**Problem description**:
Please write out all of the entries beneath this line exactly, skipping the pictures.

**Records to process**:
■ ■ ■ ■

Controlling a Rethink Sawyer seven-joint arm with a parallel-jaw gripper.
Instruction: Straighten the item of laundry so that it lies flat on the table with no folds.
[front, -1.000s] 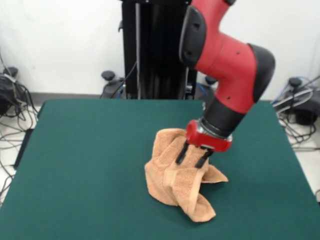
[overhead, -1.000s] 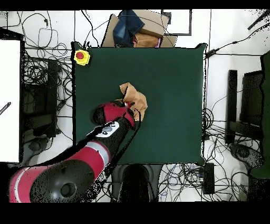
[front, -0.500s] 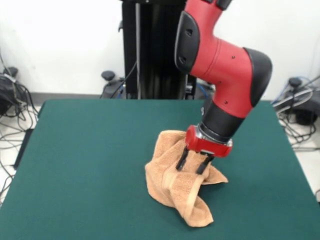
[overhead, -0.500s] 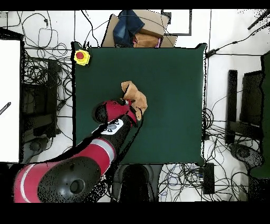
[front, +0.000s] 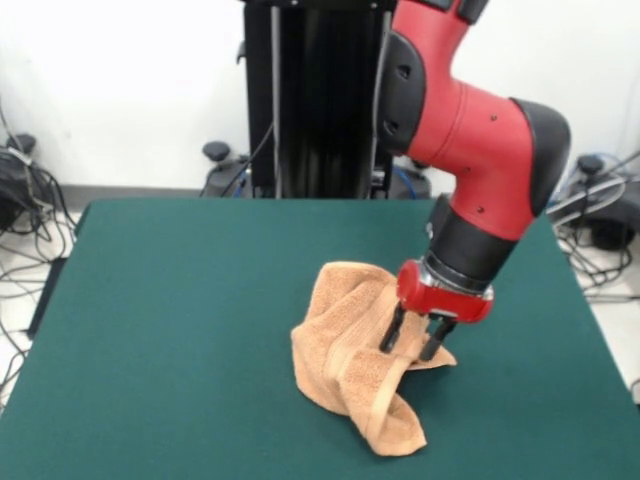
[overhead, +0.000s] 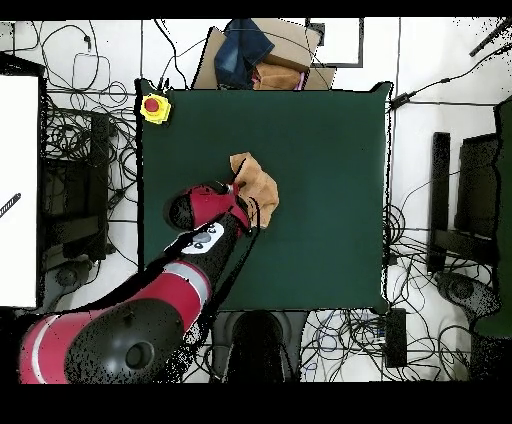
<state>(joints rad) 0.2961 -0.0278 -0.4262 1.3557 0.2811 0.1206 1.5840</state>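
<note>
The item of laundry (front: 350, 355) is a peach-orange towel lying crumpled in a lump near the middle of the green table (front: 170, 300). One woven band runs down its front fold, and a corner trails toward the near edge. My gripper (front: 412, 346) hangs from the red arm at the towel's right side. It is open, and its two black fingers (front: 392, 338) stand apart just above the cloth. From overhead, the towel (overhead: 258, 182) sits left of the table's (overhead: 330, 210) centre, with the arm's wrist (overhead: 205, 208) covering its lower left part.
A yellow box with a red button (overhead: 154, 107) sits on one table corner. A cardboard box holding dark cloth (overhead: 256, 55) stands just past the table's top edge in the overhead view. Cables and equipment (overhead: 85, 150) crowd the floor around the table.
My gripper has shifted to the right in the front view, from over the towel's middle to its right edge. The towel has barely moved and remains crumpled.
</note>
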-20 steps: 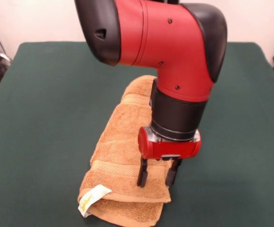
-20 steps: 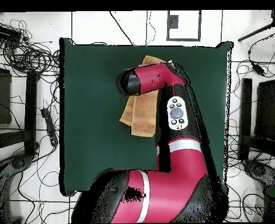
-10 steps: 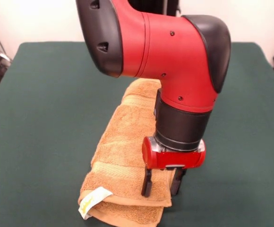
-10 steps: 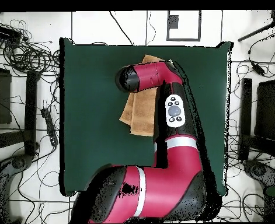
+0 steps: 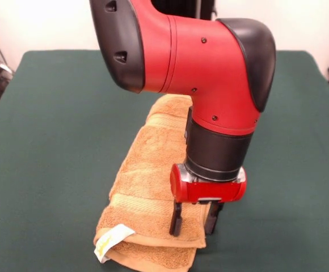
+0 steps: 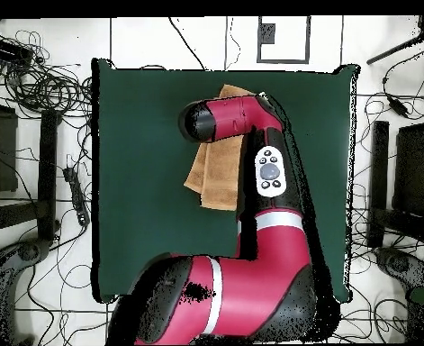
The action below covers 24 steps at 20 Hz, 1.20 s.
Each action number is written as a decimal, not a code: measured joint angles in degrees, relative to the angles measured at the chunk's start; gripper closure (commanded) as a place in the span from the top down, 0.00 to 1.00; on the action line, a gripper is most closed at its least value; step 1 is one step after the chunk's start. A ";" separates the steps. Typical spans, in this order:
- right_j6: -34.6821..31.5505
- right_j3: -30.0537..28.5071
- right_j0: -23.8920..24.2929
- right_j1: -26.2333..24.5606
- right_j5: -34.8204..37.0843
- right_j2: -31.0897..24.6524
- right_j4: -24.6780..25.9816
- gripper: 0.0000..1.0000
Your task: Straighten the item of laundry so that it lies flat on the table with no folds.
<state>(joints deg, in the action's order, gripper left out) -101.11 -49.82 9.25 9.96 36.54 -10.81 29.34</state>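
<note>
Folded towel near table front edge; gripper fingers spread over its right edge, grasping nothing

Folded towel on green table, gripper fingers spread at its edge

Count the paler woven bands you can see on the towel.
2: one band near the towel's far end, one near the tagged near end. The arm may hide others.

We see a towel of rough, looped orange-tan terry cloth with smoother woven bands, lying on a matt, felt-like dark green tabletop. Above it, our view shows the arm's glossy, smooth red and black plastic shell.
</note>
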 measured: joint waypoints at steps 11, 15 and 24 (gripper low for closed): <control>-0.04 -1.24 -0.44 0.01 -4.79 1.67 -0.71 1.00; -0.04 -1.88 -0.40 0.14 -6.06 2.00 -1.10 1.00; -0.04 -2.05 -0.69 0.13 -6.85 2.56 -1.28 1.00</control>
<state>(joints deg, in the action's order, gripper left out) -101.15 -51.87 8.56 10.09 29.69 -8.25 28.06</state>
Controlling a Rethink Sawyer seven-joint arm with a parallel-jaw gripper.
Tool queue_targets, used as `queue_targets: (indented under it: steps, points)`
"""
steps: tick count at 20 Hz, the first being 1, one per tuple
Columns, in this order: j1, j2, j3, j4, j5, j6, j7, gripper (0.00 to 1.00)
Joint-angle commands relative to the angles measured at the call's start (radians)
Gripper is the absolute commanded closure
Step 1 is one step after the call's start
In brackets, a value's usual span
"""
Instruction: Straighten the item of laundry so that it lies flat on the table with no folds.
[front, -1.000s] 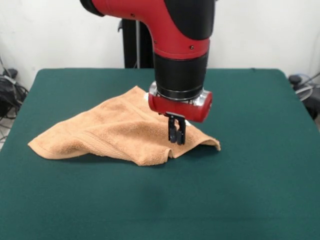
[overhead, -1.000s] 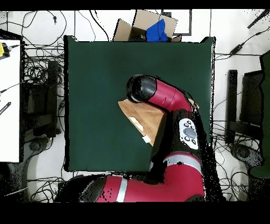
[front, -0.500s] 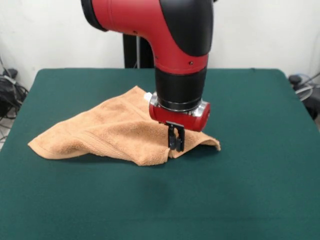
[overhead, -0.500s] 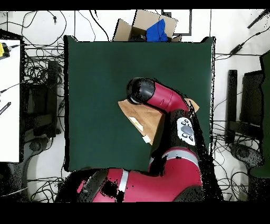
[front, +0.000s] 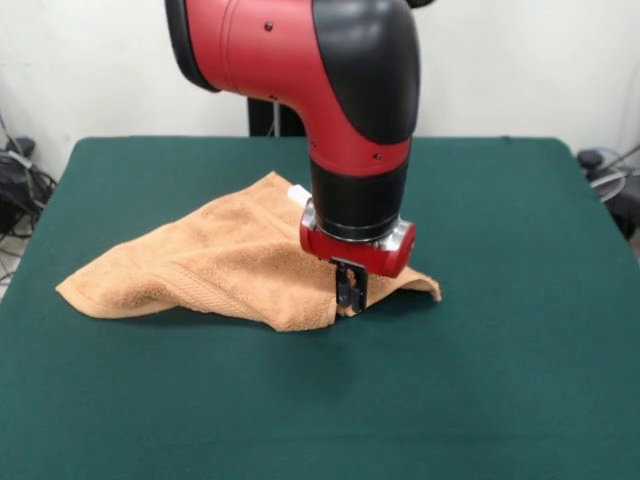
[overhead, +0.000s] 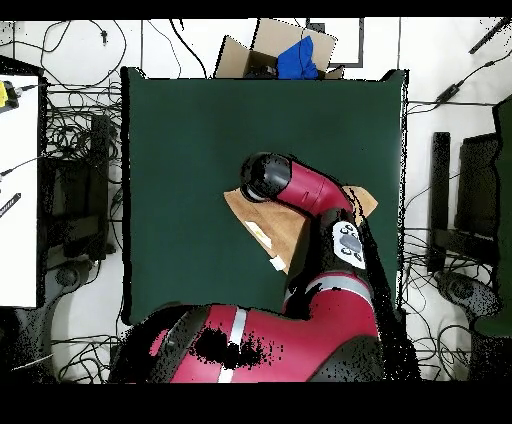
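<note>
The orange-tan towel lies crumpled on the green table, folded over itself into a rough triangle, with a woven band near its left end. A small white tag shows at its far edge. My gripper points straight down and its tip is at the towel's front right edge, just above the table. From here I cannot see how its jaws stand. In the overhead view the arm covers the gripper and much of the towel, which lies right of the table's middle.
The red and black arm comes down from above over the towel's right part. In the overhead view, a cardboard box with blue cloth sits beyond the table's far edge, and cables and stands surround the table.
The gripper has come down from just above the towel to its front right edge, and the wrist has turned. The towel has not visibly moved.
</note>
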Motion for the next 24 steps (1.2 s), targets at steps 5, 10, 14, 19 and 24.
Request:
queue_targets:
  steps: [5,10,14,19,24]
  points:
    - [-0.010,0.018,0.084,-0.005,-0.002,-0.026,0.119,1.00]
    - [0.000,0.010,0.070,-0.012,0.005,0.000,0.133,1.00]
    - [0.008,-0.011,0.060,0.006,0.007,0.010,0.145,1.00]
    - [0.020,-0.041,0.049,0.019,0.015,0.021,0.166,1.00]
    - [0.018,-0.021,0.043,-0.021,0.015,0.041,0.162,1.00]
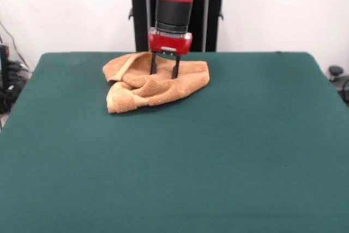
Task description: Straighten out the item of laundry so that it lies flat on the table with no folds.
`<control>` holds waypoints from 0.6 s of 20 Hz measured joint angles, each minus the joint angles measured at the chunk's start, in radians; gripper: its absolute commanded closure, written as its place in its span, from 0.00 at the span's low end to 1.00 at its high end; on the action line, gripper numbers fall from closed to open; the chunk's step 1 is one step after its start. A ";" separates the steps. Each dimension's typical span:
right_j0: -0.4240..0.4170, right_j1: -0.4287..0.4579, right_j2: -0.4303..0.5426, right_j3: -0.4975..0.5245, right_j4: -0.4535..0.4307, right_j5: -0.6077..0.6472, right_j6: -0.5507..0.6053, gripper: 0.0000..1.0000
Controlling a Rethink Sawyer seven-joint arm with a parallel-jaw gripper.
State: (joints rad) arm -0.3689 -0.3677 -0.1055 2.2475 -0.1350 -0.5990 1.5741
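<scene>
The orange-tan towel [155, 83] lies crumpled and folded over itself near the far edge of the green table [174, 162], toward the robot. The gripper [164, 73] stands right over its middle, two dark fingers [153, 64] parted narrowly, tips down at the cloth with nothing clamped between them.

Robotics lab setting, red and black arm [173, 4] standing on a black pedestal [206, 20] behind a green felt bench [174, 156], bare white wall [272, 9] backing it, cables [10, 75] trailing at left edge
</scene>
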 measured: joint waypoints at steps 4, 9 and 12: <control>0.023 -0.009 0.017 0.018 0.062 0.001 0.005 0.00; 0.043 -0.021 0.072 0.046 0.145 -0.001 0.045 0.00; 0.052 -0.031 0.095 0.061 0.203 0.000 0.085 0.00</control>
State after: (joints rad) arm -0.3172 -0.3985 -0.0109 2.3088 0.0678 -0.5990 1.6588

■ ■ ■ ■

**Answer space**:
Controlling a Rethink Sawyer seven-joint arm with a parallel-jaw gripper.
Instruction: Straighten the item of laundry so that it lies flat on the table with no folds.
[front, -1.000s] 
[overhead, -1.000s] 
[front, -0.500s] 
[overhead, -0.500s] 
[front, +0.000s] 
[overhead, +0.000s] 
<state>(joints rad) 0.2961 -0.0278 -0.4262 1.3557 0.2811 0.1206 1.5840</state>
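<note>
The item of laundry (front: 350, 355) is a peach-orange towel lying crumpled in a lump near the middle of the green table (front: 170, 300). One woven band runs down its front fold, and a corner trails toward the near edge. My gripper (front: 412, 346) hangs from the red arm at the towel's right side. It is open, and its two black fingers (front: 392, 338) stand apart just above the cloth. From overhead, the towel (overhead: 258, 182) sits left of the table's (overhead: 330, 210) centre, with the arm's wrist (overhead: 205, 208) covering its lower left part.
A yellow box with a red button (overhead: 154, 107) sits on one table corner. A cardboard box holding dark cloth (overhead: 256, 55) stands just past the table's top edge in the overhead view. Cables and equipment (overhead: 85, 150) crowd the floor around the table.
My gripper has shifted to the right in the front view, from over the towel's middle to its right edge. The towel has barely moved and remains crumpled.
</note>
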-20 steps: 
-20 steps: 
-10 steps: 
-10 steps: 
+0 steps: 
+0 steps: 
The action below covers 24 steps at 20 Hz, 1.20 s.
Each action number is written as a decimal, not a code: measured joint angles in degrees, relative to the angles measured at the chunk's start; gripper closure (commanded) as a place in the span from the top down, 0.00 to 1.00; on the action line, a gripper is most closed at its least value; step 1 is one step after the chunk's start. A ";" separates the steps. Typical spans, in this order:
- right_j6: -34.6821..31.5505
- right_j3: -30.0537..28.5071
- right_j0: -23.8920..24.2929
- right_j1: -26.2333..24.5606
- right_j5: -34.8204..37.0843
- right_j2: -31.0897..24.6524
- right_j4: -24.6780..25.9816
- gripper: 0.0000..1.0000
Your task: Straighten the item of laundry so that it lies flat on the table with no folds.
<state>(joints deg, in the action's order, gripper left out) -101.11 -49.82 9.25 9.96 36.54 -10.81 29.34</state>
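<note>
Folded towel near table front edge; gripper fingers spread over its right edge, grasping nothing

Folded towel on green table, gripper fingers spread at its edge

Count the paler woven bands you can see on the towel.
2: one band near the towel's far end, one near the tagged near end. The arm may hide others.

We see a towel of rough, looped orange-tan terry cloth with smoother woven bands, lying on a matt, felt-like dark green tabletop. Above it, our view shows the arm's glossy, smooth red and black plastic shell.
</note>
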 measured: joint waypoints at steps 11, 15 and 24 (gripper low for closed): <control>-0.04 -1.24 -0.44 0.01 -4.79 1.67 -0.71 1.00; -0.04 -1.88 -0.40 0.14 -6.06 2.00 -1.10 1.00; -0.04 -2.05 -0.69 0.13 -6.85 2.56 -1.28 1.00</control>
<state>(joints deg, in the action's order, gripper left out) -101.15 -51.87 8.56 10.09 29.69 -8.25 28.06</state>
Controlling a Rethink Sawyer seven-joint arm with a parallel-jaw gripper.
Tool queue_targets, used as `queue_targets: (indented under it: steps, points)`
"""
steps: tick count at 20 Hz, the first being 1, one per tuple
Columns, in this order: j1, j2, j3, j4, j5, j6, j7, gripper (0.00 to 1.00)
Joint-angle commands relative to the angles measured at the call's start (radians)
Gripper is the absolute commanded closure
Step 1 is one step after the call's start
In brackets, a value's usual span
"""
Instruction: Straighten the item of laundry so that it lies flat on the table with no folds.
[front, -1.000s] 
[overhead, -1.000s] 
[front, -0.500s] 
[overhead, -0.500s] 
[front, +0.000s] 
[overhead, +0.000s] 
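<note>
The orange-tan towel lies crumpled on the green table, folded over itself into a rough triangle, with a woven band near its left end. A small white tag shows at its far edge. My gripper points straight down and its tip is at the towel's front right edge, just above the table. From here I cannot see how its jaws stand. In the overhead view the arm covers the gripper and much of the towel, which lies right of the table's middle.
The red and black arm comes down from above over the towel's right part. In the overhead view, a cardboard box with blue cloth sits beyond the table's far edge, and cables and stands surround the table.
The gripper has come down from just above the towel to its front right edge, and the wrist has turned. The towel has not visibly moved.
</note>
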Motion for the next 24 steps (1.2 s), targets at steps 5, 10, 14, 19 and 24.
Request:
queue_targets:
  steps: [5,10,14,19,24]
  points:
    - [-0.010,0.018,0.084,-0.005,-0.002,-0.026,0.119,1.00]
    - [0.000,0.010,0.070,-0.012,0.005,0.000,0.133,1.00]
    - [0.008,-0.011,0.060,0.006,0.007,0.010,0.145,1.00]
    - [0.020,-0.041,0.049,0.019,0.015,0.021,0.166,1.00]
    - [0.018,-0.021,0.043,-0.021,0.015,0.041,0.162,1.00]
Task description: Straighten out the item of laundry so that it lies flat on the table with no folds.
`<control>` holds waypoints from 0.6 s of 20 Hz measured joint angles, each minus the joint angles measured at the chunk's start, in radians; gripper: its absolute commanded closure, written as its place in its span, from 0.00 at the span's low end to 1.00 at its high end; on the action line, gripper numbers fall from closed to open; the chunk's step 1 is one step after its start. A ";" separates the steps. Each dimension's typical span:
right_j0: -0.4240..0.4170, right_j1: -0.4287..0.4579, right_j2: -0.4303..0.5426, right_j3: -0.4975..0.5245, right_j4: -0.4535..0.4307, right_j5: -0.6077..0.6472, right_j6: -0.5507..0.6053, gripper: 0.0000..1.0000
Controlling a Rethink Sawyer seven-joint arm with a parallel-jaw gripper.
State: (joints rad) arm -0.3689 -0.3677 -0.1055 2.2475 -0.1350 -0.5990 1.5741
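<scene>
The orange-tan towel [155, 83] lies crumpled and folded over itself near the far edge of the green table [174, 162], toward the robot. The gripper [164, 73] stands right over its middle, two dark fingers [153, 64] parted narrowly, tips down at the cloth with nothing clamped between them.

Robotics lab setting, red and black arm [173, 4] standing on a black pedestal [206, 20] behind a green felt bench [174, 156], bare white wall [272, 9] backing it, cables [10, 75] trailing at left edge
</scene>
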 measured: joint waypoints at steps 4, 9 and 12: <control>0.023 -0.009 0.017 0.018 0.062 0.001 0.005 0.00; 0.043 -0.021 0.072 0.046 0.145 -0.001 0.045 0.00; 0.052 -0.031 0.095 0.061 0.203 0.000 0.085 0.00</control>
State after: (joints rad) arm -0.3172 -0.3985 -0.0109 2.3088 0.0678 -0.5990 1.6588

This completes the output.